- Opening Delimiter -

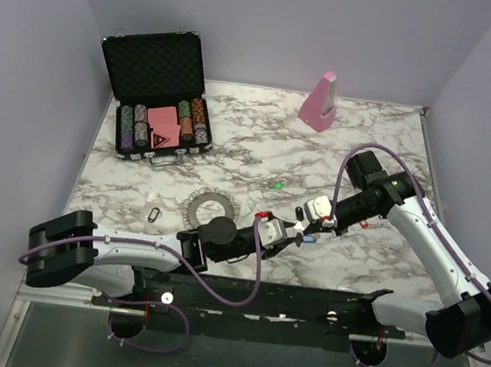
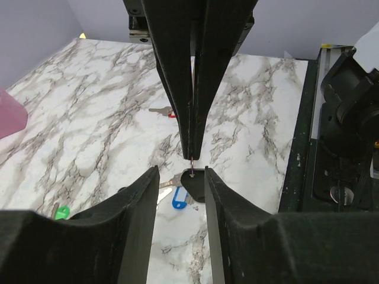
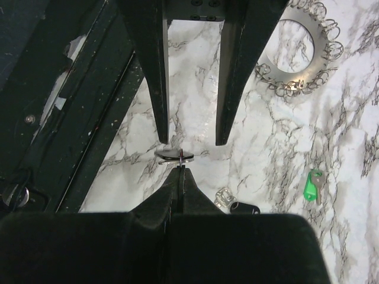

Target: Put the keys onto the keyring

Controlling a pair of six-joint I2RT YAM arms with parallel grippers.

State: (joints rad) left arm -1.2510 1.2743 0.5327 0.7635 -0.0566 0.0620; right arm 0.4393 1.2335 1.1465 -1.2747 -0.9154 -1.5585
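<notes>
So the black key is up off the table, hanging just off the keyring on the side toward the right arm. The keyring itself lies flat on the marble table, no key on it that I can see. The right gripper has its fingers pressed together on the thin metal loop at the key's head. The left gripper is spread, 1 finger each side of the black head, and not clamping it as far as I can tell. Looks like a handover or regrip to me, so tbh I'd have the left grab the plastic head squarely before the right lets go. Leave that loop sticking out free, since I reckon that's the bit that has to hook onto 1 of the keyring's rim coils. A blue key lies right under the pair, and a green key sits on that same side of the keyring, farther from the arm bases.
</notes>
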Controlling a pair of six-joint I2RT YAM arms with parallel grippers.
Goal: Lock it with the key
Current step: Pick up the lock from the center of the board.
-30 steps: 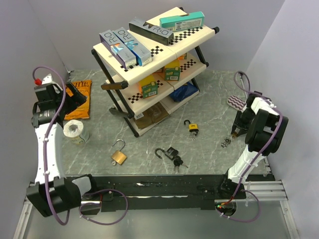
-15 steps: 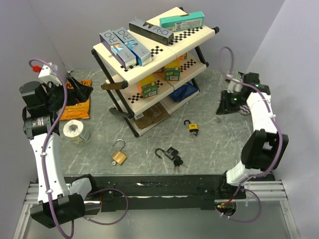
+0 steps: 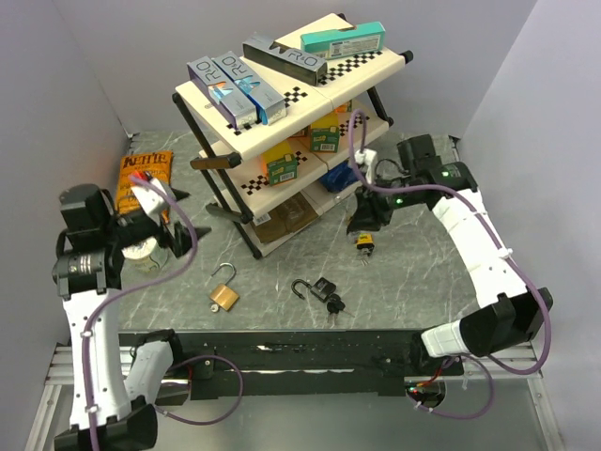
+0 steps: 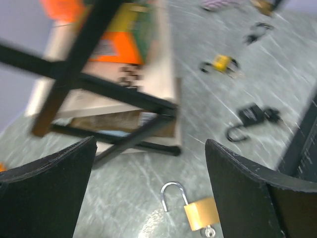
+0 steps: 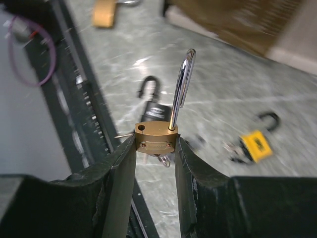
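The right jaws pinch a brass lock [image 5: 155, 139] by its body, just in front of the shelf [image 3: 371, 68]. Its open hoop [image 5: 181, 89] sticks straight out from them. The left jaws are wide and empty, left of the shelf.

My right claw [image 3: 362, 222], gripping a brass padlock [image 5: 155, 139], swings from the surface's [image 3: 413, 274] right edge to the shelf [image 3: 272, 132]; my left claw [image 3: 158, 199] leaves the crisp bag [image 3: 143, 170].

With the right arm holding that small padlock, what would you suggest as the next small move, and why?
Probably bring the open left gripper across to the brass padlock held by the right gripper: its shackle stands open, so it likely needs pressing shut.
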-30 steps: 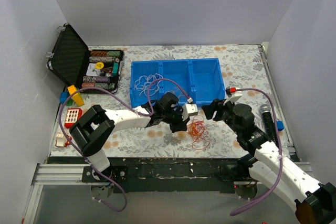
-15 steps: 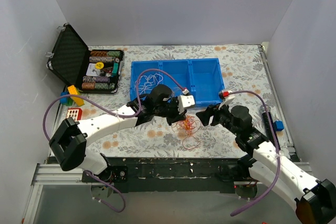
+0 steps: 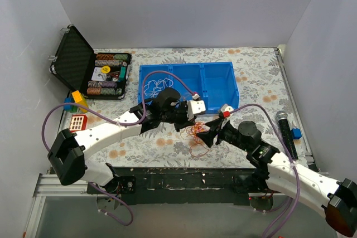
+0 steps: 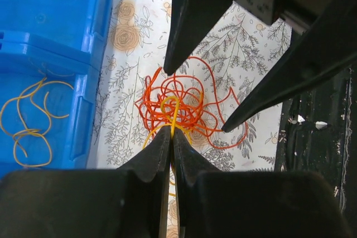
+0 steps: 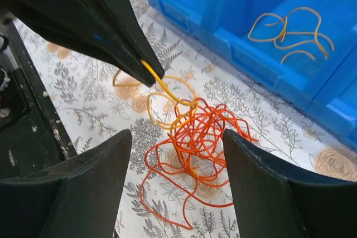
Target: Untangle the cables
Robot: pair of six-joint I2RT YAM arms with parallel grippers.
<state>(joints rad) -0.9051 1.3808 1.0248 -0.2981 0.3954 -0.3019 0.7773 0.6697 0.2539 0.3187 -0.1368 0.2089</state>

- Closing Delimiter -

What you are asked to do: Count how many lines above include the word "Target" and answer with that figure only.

Answer to this problem: 2